TASK BRIEF
Leave out the pictures and output exactly the lines below from the one with "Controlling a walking" down to the one with "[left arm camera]", both of them included.

DATA SEGMENT
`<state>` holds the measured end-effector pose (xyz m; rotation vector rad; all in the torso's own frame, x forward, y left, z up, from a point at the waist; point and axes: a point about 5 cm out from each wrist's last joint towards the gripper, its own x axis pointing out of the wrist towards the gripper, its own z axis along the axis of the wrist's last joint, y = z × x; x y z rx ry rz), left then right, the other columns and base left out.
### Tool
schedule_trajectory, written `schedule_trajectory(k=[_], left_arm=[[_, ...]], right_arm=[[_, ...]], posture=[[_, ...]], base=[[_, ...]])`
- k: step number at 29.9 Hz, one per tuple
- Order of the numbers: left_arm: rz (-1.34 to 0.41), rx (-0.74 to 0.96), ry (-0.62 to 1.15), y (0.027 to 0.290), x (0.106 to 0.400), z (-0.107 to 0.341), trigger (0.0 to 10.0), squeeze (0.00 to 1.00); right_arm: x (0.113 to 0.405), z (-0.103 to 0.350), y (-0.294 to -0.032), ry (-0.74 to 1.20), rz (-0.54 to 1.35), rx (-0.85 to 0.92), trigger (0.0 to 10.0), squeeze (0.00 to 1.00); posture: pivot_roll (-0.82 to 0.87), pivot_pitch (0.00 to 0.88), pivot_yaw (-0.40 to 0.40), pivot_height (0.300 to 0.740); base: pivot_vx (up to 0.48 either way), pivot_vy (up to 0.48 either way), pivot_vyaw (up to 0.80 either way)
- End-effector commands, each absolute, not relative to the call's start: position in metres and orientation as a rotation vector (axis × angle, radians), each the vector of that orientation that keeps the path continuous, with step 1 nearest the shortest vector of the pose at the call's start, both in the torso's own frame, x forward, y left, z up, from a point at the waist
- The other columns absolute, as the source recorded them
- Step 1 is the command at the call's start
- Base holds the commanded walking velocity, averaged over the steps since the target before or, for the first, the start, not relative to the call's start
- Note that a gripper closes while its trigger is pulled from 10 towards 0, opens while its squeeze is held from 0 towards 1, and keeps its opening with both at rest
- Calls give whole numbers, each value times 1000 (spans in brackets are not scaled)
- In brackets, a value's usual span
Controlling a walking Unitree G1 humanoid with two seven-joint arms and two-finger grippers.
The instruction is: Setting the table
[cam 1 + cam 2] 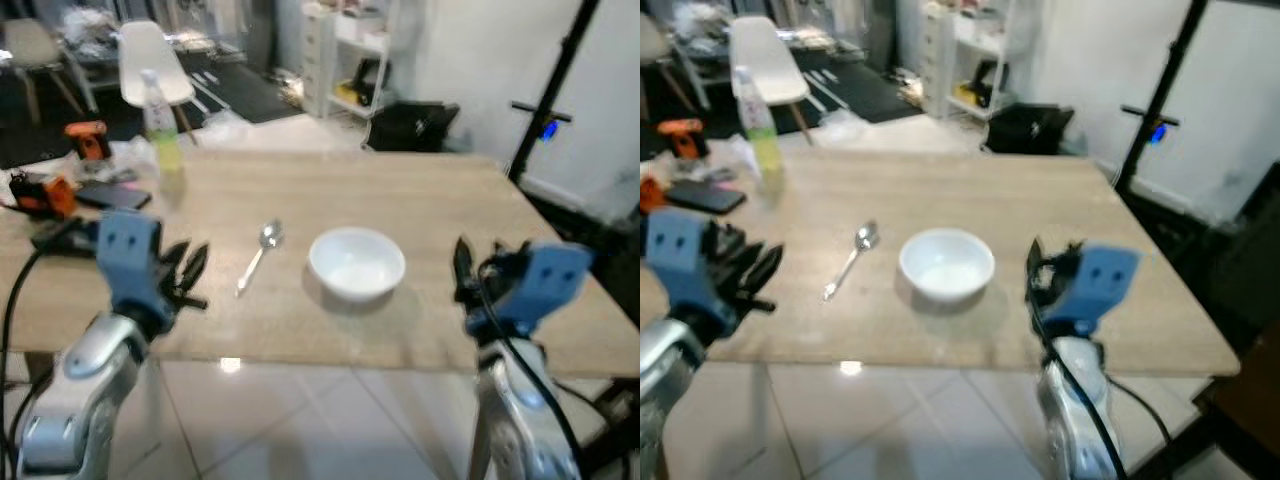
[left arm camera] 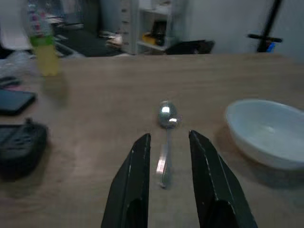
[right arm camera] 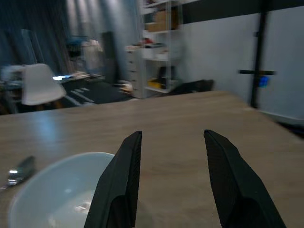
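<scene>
A white bowl point(image 1: 356, 263) sits empty on the wooden table point(image 1: 400, 190), near the front edge. Left of it lies a metal spoon point(image 1: 259, 255), its head pointing away from me. My left gripper point(image 1: 188, 272) hovers open over the table's front left, just short of the spoon's handle; in the left wrist view the spoon point(image 2: 166, 137) lies between and beyond the two black fingers point(image 2: 137, 180). My right gripper point(image 1: 462, 268) is open to the right of the bowl, and the right wrist view looks over the bowl point(image 3: 61, 190) rim.
At the table's far left stand a yellow-green bottle point(image 1: 161, 125), a phone point(image 1: 113, 196), orange tools point(image 1: 60, 170) and a black device point(image 2: 19, 145). Behind the table are a white chair point(image 1: 152, 62), a shelf unit point(image 1: 345, 55) and a black stand point(image 1: 555, 90).
</scene>
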<state>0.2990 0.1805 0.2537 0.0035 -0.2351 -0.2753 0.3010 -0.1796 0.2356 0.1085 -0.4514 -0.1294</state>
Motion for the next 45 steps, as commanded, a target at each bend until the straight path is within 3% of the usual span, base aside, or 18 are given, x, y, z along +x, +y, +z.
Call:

TASK RESPONSE
Controlling a walking Unitree G1 humanoid with two seven-joint arms and two-finger grippers.
The instruction is: Setting the table
[cam 1 + cam 2] 
[left arm camera] 

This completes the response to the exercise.